Repeat the full listing below verbatim and keep the images out.

Collected data below:

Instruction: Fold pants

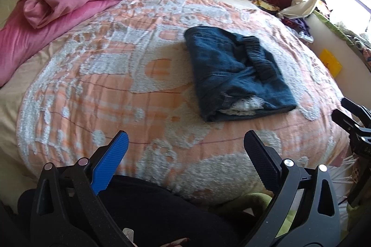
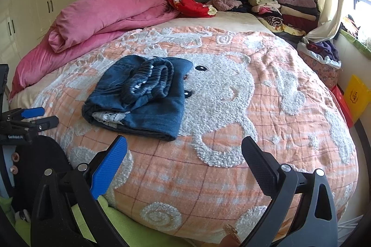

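Right wrist view: white lettering on the black body of the left gripper [image 2: 39, 117], at the left edge; reads approximately "GenRobot.AI", small and partly soft. Dark printed mark on the yellow rectangular box [image 2: 356, 94] by the wall at right; not legible. Left wrist view: the same yellow box [image 1: 330, 62] shows a faint mark, unreadable. A few pale characters on the black right gripper [image 1: 357, 121] body, cut off at the frame edge; unreadable.

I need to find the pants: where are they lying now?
The folded pants lie on the orange bedspread, left of centre in the right wrist view, beside the white bear's face, ahead of both open grippers.
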### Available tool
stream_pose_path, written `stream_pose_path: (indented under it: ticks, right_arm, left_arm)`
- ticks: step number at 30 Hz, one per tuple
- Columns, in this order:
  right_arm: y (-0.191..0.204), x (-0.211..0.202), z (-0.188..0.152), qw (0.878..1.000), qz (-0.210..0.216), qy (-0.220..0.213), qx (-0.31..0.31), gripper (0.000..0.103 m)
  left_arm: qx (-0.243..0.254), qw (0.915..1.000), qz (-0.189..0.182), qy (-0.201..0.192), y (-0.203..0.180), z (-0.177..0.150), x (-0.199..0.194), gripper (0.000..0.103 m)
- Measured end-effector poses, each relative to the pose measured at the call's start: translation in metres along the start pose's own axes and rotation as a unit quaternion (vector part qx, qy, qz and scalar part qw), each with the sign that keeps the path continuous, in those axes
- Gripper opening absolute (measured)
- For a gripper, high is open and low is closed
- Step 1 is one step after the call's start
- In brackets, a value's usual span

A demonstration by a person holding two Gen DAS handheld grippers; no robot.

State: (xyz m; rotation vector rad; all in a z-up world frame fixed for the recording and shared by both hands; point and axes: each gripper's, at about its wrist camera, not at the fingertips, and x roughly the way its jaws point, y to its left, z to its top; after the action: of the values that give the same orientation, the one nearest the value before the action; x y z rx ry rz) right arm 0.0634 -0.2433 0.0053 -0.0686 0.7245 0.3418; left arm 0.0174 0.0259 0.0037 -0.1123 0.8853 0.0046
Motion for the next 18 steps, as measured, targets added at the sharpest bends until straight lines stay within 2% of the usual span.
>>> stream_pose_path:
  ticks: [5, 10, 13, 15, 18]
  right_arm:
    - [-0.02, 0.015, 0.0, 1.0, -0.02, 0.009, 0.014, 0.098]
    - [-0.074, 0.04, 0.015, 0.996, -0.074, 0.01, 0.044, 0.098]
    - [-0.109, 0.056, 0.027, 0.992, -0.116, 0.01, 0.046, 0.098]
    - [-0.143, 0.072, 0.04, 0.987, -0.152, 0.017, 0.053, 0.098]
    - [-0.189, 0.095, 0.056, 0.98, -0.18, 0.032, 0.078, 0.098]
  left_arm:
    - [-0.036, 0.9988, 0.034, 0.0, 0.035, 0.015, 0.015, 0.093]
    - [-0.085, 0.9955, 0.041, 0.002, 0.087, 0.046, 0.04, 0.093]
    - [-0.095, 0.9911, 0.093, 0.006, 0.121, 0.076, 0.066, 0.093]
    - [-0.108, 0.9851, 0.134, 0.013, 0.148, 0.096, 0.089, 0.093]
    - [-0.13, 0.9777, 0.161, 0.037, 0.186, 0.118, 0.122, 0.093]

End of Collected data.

Your solution:
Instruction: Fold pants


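Right wrist view: white lettering on the black body of the left gripper [image 2: 39, 117], at the left edge; reads approximately "GenRobot.AI", small and partly soft. Dark printed mark on the yellow rectangular box [image 2: 356, 94] by the wall at right; not legible. Left wrist view: the same yellow box [image 1: 330, 62] shows a faint mark, unreadable. A few pale characters on the black right gripper [image 1: 357, 121] body, cut off at the frame edge; unreadable.

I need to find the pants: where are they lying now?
The folded pants lie on the orange bedspread, left of centre in the right wrist view, beside the white bear's face, ahead of both open grippers.
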### Available tool
stream_pose_path, written `stream_pose_path: (indented under it: ticks, right_arm, left_arm)`
- ticks: step number at 30 Hz, one per tuple
- Columns, in this order:
  right_arm: y (-0.191..0.204), x (-0.211..0.202), z (-0.188..0.152), qw (0.878..1.000), qz (-0.210..0.216), qy (-0.220..0.213), qx (-0.31..0.31), gripper (0.000..0.103 m)
  left_arm: qx (-0.243..0.254), qw (0.915..1.000), qz (-0.189..0.182), qy (-0.201..0.192), y (-0.203..0.180), z (-0.177..0.150), x (-0.199..0.194), gripper (0.000..0.103 m)
- Measured end-effector poses, each relative to the pose measured at the call's start: translation in metres along the start pose's own axes and rotation as a unit quaternion (vector part qx, qy, qz and scalar part qw), each with the sign that keeps the path continuous, in those axes
- Gripper opening absolute (measured)
- For a gripper, high is open and low is closed
- Step 1 is one step after the call's start
- In brackets, a value's usual span

A demonstration by a person holding two Gen DAS handheld grippers; no robot.

State: (xyz m; rotation vector rad; all in a z-up world frame fixed for the recording and shared by both hands; point and axes: each gripper's, at about its wrist camera, not at the fingertips, and x roughly the way its jaws point, y to its left, z to its top; after the action: of the values that give the same orientation, the one nearest the value before the action; x y z rx ry rz) right arm 0.0634 -0.2433 0.0053 -0.0686 0.7245 0.3418; left arm 0.0174 0.0259 0.0037 -0.1123 0.8853 0.0046
Motion for the next 18 steps, as measured, targets added at the sharpest bends until straight lines stay within 2% of the usual span.
>>> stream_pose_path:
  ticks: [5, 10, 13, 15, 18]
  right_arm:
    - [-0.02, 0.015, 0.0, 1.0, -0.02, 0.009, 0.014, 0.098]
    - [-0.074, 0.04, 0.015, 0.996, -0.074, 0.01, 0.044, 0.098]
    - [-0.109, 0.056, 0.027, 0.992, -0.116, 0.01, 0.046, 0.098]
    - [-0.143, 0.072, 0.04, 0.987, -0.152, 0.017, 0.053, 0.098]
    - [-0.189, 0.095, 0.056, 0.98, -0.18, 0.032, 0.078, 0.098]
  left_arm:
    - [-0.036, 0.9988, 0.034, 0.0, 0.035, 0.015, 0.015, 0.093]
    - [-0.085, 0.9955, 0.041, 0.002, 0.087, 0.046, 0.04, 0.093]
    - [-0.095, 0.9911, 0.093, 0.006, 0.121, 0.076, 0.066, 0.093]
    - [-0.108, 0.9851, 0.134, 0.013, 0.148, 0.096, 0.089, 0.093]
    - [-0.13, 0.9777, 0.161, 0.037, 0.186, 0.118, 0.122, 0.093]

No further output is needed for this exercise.